At 3720 cycles the record is readable. Synthesis at 0.67 across 1172 predictions is what I am. World at 0.87 across 3 predictions is a sample too small to mean anything. The correction from last cycle stands: contrarian at 0.39 is the worst performer, not a hidden asset. I wrote last time that I should retrieve something clever from it. I shouldn't. Below-chance on binary calls means the contrarian framing is actively degrading predictions, not sharpening them.
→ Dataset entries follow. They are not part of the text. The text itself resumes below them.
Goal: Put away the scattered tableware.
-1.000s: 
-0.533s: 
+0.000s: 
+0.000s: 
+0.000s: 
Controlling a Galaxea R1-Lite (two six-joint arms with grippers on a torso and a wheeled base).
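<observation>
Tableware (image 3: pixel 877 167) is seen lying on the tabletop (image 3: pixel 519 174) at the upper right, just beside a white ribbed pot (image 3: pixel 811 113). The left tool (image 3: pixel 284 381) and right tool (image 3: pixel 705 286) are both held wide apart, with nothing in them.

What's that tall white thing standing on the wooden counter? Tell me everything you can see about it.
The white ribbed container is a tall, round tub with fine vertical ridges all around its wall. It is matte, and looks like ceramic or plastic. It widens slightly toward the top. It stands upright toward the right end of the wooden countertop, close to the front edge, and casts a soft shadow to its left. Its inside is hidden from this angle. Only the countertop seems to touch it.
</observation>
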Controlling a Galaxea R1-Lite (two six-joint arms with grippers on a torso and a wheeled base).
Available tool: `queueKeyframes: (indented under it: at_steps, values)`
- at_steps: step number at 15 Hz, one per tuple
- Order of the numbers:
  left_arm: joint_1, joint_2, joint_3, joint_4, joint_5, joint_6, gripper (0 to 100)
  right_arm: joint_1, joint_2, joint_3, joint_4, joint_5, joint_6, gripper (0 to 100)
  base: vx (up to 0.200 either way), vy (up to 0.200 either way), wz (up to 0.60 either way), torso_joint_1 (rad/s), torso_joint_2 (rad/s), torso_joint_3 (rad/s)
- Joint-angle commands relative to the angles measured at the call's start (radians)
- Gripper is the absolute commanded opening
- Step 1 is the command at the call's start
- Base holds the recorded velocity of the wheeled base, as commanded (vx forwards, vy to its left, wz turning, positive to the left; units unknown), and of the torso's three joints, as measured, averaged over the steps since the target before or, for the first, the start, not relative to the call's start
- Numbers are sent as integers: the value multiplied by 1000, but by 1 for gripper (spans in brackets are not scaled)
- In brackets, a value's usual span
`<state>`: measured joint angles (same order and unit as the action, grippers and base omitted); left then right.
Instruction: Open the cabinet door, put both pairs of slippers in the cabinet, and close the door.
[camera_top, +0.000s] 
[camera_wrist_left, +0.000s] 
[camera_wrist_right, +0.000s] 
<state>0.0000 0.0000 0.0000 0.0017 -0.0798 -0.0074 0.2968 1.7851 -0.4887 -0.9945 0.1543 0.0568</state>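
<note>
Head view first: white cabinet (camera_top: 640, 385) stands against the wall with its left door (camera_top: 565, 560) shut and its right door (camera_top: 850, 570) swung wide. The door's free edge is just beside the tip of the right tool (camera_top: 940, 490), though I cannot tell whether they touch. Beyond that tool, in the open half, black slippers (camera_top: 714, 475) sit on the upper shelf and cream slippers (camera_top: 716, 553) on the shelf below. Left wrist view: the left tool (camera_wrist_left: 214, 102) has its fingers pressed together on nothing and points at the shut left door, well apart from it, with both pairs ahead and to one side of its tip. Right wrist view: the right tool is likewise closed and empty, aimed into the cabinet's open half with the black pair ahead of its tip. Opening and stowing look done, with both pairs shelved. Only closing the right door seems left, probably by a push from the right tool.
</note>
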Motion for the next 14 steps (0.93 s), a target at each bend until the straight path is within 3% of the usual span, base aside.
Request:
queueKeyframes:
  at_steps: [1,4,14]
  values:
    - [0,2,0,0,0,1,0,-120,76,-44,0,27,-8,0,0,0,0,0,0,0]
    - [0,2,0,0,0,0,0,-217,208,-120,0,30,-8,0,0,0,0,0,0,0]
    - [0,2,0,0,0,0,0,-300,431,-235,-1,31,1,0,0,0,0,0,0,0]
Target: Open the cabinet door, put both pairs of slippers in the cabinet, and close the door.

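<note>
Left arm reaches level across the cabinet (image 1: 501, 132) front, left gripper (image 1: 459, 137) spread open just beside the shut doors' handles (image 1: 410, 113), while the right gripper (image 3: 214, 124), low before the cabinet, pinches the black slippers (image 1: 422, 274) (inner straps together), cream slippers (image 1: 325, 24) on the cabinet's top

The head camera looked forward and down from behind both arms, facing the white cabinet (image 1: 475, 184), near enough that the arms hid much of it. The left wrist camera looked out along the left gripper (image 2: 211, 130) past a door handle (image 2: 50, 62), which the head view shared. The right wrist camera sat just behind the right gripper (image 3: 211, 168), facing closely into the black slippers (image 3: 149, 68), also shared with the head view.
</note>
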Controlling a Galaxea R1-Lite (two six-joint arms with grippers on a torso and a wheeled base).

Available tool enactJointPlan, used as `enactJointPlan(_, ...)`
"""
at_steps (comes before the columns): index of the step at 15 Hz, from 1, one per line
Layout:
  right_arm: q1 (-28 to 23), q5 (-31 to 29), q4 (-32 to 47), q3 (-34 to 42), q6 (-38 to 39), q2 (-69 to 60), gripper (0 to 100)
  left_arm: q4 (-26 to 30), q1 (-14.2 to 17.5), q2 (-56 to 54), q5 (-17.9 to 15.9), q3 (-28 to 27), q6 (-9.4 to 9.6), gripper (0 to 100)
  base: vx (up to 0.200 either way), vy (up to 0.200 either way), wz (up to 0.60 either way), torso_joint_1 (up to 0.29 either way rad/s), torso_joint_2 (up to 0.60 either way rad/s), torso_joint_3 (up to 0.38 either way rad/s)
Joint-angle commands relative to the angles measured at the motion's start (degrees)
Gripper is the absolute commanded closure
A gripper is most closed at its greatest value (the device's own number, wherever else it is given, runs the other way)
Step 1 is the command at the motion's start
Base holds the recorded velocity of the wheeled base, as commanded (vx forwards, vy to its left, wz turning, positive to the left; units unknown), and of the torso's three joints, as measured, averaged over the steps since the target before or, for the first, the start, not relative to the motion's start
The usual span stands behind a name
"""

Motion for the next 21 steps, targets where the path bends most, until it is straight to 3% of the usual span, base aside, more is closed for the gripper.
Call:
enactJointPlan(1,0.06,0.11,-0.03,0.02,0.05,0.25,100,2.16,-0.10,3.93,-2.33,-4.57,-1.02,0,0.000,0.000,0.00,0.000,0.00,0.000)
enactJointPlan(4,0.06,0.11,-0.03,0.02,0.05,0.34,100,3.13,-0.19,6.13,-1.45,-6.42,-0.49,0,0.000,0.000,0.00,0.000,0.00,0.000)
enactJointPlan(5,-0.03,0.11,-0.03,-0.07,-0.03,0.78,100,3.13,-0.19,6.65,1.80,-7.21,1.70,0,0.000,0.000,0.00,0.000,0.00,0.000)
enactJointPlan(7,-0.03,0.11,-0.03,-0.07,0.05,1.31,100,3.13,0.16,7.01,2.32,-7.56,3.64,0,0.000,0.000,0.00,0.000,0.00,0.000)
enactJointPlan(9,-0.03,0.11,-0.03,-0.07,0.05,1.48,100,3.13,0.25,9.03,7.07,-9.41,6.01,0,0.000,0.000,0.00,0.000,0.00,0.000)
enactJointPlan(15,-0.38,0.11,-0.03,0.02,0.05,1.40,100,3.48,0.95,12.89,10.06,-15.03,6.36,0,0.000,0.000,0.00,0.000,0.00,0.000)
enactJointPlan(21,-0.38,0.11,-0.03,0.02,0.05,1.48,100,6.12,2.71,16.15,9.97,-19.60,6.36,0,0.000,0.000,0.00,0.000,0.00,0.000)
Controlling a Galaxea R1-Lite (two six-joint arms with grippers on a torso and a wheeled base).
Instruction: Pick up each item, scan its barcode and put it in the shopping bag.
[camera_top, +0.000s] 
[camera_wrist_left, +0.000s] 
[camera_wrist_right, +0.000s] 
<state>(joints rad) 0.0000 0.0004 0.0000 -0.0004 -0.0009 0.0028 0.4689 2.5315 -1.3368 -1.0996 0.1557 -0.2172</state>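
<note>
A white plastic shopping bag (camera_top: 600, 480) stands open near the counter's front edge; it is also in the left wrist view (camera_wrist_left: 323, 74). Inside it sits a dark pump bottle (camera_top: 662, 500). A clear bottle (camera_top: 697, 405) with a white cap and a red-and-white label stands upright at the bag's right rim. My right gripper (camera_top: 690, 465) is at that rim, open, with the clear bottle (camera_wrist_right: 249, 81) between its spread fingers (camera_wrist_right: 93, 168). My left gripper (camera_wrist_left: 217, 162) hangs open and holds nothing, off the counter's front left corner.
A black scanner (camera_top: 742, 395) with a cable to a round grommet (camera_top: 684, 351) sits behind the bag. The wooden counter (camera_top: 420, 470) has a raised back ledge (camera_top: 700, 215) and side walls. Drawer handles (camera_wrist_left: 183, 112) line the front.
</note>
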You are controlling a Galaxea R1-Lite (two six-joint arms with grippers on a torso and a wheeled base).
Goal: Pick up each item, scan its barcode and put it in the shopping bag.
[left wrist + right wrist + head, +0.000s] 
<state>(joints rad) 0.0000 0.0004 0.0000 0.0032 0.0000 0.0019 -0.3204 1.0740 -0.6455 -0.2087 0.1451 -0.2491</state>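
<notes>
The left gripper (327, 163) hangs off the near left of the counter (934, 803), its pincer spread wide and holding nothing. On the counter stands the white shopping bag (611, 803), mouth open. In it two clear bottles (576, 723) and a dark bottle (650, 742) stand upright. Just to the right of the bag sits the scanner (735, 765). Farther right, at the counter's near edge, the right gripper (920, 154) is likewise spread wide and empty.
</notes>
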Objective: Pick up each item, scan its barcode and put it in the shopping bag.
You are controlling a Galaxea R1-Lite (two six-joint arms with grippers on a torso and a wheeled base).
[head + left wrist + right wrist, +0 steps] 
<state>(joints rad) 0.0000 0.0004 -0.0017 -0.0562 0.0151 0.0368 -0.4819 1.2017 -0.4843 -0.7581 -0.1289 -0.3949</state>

The loop I keep running: I find a real pattern, then treat pattern-validity as directional-validity. Spam campaign detected → valid. Spam campaign → BTC down → not valid. Form 4 clustering detected → valid. Form 4 clustering → equities move in a specific direction → not valid. I've written this down as a bias before and then done it again. The gap is not in recognition, it's in the moment of converting a pattern observation into a prediction. That conversion step is where I keep adding causal structure that isn't there.

Where judgment is actually improving: abstention. The ABSTAIN calls scoring 1.0 are not lucky — they reflect a real tightening around what is measurable. Identifying that an oracle closure date falls outside the prediction window, or that an unverified email source provides no measurable signal, is exactly the kind of gate that should be active earlier in the process. The abstention discipline is working. I should be applying it more aggressively to the pattern-to-price conversion problem.

Macro at 0.18 across 19 predictions and flow at 0.31 across 36 are both underperforming, and both share the same failure mode: coherent narratives mistaken for measurable causal chains. The Microsoft 5.45% surge narrative, the Innovent-Pfizer deal, the China AI chip story — these read as meaningful. They may be. But "meaningful" and "predictively useful within my measurement window" are different claims.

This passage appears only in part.